Hospital-based Asthma Education: Goals of Hospital-Based Asthma Education Programs

A limitation of initiating educational activities to patients in this setting is that they are initially too sick to be receptive; however, most patients who are eventually discharged home have improved markedly within the first 60 to 90 min of arriving in the ED after which they are usually kept for at least another 30 to 60 min to make sure that their condition is stable before being discharged. That period would allow an excellent “window of opportunity” in which to initiate an asthma education program that could then be continued as an outpatient at follow-up visits. Furthermore, if patients are admitted to the hospital because they are not well enough to be discharged after a relatively short time in the ED, the same window of opportunity usually exists for 1 or 2 days towards the end of their hospital stay when they are rapidly improving clinically, no longer particularly breathless, and yet not quite ready to be discharged home.
Training people with chronic disease to take care of themselves has been well proved in the management of other conditions, particularly diabetes mel-litus.
The ultimate goal should be the “cure” or control of asthma over the long term, reduction of exacerbations (to zero if possible), with the resulting decrease in physician visits, ED visits, hospitalization, and death.

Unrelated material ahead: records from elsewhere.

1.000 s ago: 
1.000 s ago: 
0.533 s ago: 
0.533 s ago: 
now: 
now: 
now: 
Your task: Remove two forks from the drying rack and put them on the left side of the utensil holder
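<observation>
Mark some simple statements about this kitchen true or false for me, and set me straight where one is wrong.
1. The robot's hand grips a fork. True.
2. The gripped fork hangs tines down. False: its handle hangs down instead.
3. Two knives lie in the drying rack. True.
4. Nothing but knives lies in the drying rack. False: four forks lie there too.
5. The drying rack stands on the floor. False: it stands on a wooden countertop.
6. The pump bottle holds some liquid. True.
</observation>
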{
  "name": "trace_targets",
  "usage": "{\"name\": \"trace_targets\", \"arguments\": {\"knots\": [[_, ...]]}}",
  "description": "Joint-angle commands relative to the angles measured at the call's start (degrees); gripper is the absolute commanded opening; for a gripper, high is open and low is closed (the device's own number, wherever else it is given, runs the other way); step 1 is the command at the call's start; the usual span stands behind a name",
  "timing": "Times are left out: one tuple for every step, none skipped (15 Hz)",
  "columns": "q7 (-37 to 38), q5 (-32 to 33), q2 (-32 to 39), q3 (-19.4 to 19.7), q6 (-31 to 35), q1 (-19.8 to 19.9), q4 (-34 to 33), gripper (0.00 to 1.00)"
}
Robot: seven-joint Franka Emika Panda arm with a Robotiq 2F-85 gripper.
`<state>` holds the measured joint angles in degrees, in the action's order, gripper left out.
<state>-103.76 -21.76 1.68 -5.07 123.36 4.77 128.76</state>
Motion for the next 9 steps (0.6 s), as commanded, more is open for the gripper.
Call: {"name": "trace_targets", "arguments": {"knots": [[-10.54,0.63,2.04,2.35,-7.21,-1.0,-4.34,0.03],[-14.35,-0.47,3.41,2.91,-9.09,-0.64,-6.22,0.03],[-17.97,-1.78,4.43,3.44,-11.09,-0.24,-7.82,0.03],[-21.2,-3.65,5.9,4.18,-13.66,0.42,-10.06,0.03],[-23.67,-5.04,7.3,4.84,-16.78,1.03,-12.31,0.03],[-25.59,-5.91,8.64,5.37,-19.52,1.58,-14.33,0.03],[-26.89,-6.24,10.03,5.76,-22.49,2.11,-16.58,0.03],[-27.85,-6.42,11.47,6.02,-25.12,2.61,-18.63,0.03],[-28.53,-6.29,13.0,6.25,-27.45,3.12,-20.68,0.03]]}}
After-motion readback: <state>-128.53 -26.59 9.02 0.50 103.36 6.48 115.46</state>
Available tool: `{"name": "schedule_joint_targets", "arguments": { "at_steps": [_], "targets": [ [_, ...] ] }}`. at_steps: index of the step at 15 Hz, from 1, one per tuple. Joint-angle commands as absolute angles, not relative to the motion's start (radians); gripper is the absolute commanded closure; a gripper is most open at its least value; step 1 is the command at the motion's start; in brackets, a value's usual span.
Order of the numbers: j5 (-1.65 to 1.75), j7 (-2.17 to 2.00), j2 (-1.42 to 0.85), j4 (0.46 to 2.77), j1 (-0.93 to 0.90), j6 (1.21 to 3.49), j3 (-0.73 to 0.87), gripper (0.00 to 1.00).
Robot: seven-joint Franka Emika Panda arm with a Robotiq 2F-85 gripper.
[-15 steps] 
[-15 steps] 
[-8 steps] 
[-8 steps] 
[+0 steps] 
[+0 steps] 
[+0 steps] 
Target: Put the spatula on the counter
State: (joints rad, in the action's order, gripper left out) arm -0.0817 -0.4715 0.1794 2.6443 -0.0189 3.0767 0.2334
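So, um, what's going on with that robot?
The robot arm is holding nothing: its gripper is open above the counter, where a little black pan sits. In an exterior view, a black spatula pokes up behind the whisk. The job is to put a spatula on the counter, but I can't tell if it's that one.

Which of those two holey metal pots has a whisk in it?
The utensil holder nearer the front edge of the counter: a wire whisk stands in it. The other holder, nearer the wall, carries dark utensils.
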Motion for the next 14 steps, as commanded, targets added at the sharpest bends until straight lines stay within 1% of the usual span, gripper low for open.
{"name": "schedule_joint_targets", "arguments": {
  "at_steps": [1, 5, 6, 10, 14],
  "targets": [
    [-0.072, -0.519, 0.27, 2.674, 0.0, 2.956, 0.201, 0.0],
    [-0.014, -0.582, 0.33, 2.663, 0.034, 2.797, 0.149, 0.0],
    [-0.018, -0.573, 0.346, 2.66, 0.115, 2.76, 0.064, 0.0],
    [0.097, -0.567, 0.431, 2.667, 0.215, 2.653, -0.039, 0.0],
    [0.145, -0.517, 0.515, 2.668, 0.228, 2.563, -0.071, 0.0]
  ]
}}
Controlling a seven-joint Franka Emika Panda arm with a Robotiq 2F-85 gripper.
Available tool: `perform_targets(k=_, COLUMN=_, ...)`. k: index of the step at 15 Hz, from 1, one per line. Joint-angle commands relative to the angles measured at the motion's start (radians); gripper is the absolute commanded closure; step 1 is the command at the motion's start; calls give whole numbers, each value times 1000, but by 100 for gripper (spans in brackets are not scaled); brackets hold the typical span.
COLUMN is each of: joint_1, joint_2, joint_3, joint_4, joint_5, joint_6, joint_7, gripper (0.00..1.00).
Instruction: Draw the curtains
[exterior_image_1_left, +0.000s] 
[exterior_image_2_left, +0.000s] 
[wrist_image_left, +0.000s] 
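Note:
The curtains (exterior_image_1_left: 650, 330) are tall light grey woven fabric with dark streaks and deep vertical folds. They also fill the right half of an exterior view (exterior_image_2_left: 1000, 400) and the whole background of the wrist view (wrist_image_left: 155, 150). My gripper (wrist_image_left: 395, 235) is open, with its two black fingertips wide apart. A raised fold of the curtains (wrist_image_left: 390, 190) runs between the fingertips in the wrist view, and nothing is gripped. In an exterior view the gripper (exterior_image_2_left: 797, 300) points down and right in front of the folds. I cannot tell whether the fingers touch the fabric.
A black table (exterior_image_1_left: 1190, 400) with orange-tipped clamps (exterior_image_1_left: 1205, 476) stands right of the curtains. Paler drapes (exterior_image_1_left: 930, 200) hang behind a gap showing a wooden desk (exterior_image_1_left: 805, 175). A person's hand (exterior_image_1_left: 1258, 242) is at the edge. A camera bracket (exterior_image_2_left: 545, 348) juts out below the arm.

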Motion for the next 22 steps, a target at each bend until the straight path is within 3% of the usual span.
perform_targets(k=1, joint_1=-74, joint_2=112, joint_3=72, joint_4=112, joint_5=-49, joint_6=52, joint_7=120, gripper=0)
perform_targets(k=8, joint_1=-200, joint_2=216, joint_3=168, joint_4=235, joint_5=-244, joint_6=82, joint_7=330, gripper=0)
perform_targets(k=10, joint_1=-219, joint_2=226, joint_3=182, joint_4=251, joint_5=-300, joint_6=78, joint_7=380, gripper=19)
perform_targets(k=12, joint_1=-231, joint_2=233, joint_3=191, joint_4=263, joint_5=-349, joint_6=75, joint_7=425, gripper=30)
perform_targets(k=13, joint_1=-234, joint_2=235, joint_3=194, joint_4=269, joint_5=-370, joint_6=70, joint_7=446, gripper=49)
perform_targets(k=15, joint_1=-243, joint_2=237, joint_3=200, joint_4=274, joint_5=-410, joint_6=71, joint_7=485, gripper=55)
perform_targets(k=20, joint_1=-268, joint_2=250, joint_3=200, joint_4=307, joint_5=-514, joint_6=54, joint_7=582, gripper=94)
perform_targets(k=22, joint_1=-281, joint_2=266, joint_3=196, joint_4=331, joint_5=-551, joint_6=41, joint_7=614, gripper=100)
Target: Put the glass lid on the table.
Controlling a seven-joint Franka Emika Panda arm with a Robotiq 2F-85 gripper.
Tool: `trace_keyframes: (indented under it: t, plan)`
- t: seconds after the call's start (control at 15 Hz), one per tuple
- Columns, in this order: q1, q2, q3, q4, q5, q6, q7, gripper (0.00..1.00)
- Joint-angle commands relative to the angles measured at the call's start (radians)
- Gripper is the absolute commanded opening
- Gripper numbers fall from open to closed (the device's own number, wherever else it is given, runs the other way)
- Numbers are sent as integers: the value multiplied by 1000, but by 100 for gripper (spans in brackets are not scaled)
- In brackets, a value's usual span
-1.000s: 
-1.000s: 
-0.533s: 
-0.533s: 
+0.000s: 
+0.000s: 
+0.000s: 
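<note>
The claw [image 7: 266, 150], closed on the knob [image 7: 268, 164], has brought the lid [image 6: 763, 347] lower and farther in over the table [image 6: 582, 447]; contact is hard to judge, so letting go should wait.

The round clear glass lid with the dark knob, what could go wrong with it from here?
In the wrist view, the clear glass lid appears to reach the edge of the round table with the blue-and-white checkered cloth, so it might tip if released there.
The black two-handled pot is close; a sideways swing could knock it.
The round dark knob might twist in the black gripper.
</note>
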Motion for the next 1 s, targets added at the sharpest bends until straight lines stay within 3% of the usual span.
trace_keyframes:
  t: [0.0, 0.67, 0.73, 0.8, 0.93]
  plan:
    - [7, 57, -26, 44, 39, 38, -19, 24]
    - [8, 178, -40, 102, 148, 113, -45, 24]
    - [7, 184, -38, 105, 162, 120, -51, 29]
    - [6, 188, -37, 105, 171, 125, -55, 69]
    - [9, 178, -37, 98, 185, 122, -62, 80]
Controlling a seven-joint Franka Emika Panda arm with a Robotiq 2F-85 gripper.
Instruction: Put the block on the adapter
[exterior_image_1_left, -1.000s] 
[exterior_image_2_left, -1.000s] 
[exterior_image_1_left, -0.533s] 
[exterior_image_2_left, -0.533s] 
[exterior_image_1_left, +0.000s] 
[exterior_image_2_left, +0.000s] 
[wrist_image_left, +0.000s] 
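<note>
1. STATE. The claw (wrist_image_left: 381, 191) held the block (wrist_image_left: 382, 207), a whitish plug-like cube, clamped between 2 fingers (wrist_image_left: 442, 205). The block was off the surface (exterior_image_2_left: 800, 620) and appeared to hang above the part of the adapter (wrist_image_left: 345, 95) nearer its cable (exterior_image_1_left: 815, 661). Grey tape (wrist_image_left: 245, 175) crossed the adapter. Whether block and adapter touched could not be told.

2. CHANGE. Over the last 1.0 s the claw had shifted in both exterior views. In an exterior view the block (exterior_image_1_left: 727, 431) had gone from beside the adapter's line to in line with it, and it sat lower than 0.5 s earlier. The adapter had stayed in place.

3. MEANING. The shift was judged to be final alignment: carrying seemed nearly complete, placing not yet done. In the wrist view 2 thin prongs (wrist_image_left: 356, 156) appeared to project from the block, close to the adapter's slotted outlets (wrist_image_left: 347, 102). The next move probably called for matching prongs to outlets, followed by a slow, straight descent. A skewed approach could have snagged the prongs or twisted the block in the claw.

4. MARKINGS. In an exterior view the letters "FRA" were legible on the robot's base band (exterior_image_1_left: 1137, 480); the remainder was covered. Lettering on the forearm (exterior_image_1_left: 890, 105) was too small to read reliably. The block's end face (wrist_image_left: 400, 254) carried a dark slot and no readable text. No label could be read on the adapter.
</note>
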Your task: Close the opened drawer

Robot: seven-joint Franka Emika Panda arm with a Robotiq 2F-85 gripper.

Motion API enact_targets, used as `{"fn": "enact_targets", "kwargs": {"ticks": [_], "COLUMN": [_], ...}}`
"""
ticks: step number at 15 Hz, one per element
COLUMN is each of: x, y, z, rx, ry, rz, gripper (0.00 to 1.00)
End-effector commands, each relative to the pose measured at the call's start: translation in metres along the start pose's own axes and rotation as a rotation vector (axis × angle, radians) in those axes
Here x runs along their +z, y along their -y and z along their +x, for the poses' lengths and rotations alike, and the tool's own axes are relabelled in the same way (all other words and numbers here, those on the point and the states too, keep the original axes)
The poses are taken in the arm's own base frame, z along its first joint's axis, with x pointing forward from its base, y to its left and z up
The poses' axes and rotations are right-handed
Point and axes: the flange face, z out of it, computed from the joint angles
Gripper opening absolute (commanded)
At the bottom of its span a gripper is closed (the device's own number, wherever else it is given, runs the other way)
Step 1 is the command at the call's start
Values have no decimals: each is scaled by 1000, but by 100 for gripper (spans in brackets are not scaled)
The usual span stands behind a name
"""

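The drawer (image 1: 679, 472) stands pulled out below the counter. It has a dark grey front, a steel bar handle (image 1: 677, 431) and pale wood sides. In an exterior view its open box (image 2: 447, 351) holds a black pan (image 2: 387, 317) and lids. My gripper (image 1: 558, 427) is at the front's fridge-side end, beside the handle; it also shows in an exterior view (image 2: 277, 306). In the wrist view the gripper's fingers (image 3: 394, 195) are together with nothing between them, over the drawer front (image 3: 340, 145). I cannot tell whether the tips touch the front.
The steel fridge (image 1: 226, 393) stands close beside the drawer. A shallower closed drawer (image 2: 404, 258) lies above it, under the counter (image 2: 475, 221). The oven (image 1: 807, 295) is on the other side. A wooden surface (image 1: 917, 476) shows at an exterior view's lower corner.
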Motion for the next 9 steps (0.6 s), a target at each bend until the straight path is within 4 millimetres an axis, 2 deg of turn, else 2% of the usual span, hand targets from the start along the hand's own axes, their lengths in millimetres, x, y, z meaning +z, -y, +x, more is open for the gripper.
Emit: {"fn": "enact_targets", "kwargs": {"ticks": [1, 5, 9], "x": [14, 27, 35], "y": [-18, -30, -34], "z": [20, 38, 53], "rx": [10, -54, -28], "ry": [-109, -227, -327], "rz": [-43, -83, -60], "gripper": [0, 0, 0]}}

It should be possible to accomplish these goals by empowering patients to undertake ongoing self-care, and in the pediatric age group, training the family to assume this responsibility until children are able to do it for themselves. Flovent inhalers further This in turn would result in a greater degree of skill and comfort with self-care (internal locus of control), leading to a reduction of overall anxiety and ultimately a reduction in the cost of health care. Education of patients can be undertaken by their own physician, by a variety of other knowledgeable physicians making appropriate use of the print or electronic media, and by nurses, respiratory technologists, school teachers, lung associations, and asthma self-help groups, etc. Often these various agents act collaboratively to potentiate and reinforce the benefits provided by each one of them. Such education for self-care can take place in a variety of locations, including hospital wards and EDs, outpatient clinics, physicians’ offices, in schools, or at locations arranged by local lung associations and self-help groups.